TO DO ->
In the material below, find the line with "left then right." and the line with "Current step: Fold", then output those two lines and every line between them, exactly.

SUPPLIED DATA ->
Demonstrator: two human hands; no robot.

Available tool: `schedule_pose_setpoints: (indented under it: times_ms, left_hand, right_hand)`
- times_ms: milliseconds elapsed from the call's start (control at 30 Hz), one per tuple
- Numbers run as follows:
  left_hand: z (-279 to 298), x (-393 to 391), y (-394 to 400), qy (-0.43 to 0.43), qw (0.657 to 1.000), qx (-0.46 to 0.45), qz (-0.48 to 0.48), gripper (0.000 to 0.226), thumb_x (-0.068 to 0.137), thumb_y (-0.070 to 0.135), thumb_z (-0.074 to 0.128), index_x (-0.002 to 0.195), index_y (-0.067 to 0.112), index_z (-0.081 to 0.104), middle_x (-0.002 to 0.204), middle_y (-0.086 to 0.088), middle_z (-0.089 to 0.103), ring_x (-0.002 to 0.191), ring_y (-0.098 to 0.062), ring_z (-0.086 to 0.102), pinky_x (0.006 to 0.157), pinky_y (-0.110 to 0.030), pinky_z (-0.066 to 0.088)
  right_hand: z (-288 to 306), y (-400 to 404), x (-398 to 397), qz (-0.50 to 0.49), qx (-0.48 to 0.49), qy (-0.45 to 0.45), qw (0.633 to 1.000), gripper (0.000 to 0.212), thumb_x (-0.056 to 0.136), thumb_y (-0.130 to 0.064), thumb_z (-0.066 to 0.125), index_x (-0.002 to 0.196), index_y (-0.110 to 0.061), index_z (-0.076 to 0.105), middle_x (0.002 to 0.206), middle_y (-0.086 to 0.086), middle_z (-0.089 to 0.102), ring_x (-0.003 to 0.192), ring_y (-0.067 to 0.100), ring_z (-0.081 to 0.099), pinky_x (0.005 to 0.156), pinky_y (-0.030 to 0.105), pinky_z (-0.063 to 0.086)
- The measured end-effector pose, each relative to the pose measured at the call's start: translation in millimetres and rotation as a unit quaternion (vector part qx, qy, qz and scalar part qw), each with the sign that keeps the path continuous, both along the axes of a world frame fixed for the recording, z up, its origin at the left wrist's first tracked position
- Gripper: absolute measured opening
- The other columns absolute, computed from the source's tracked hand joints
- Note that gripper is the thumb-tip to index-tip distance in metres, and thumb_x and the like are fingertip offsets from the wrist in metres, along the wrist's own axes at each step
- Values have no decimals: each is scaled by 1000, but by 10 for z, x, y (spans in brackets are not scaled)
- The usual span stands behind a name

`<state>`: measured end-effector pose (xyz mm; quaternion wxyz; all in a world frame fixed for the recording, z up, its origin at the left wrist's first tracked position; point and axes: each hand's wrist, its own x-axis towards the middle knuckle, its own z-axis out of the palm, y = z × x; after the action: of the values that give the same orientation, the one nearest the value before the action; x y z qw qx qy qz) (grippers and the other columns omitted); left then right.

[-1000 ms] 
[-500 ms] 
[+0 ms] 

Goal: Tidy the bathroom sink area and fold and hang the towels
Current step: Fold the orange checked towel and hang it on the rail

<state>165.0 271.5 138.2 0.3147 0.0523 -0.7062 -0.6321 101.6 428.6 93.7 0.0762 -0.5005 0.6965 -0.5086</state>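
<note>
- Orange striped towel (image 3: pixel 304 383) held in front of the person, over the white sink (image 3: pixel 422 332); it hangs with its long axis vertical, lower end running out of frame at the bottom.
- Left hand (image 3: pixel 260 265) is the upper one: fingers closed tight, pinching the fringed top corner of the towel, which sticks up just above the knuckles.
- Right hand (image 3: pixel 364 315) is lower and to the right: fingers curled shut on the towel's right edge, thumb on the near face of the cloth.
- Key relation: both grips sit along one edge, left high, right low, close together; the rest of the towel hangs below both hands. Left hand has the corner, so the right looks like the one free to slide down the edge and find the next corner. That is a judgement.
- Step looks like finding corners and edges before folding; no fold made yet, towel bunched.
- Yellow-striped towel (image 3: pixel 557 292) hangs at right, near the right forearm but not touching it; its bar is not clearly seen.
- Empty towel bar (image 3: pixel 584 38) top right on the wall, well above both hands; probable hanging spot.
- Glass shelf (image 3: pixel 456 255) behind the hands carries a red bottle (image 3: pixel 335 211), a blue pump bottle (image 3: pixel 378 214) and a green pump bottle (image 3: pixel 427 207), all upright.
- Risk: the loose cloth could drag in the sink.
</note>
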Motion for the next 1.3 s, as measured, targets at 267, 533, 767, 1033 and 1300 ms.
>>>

SOLUTION ->
`<state>`: measured end-effector pose (xyz mm; quaternion wxyz; all in a world frame fixed for the recording, z up, its origin at the left wrist's first tracked position; point and axes: each hand's wrist, its own x-axis towards the middle knuckle, its own z-axis out of the palm, y = z × x; after the action: of the values that give the same orientation, the one nearest the value before the action; x y z qw qx qy qz) (grippers and the other columns omitted); left then right.

[-1000 ms] 
[-500 ms] 
[+0 ms] 

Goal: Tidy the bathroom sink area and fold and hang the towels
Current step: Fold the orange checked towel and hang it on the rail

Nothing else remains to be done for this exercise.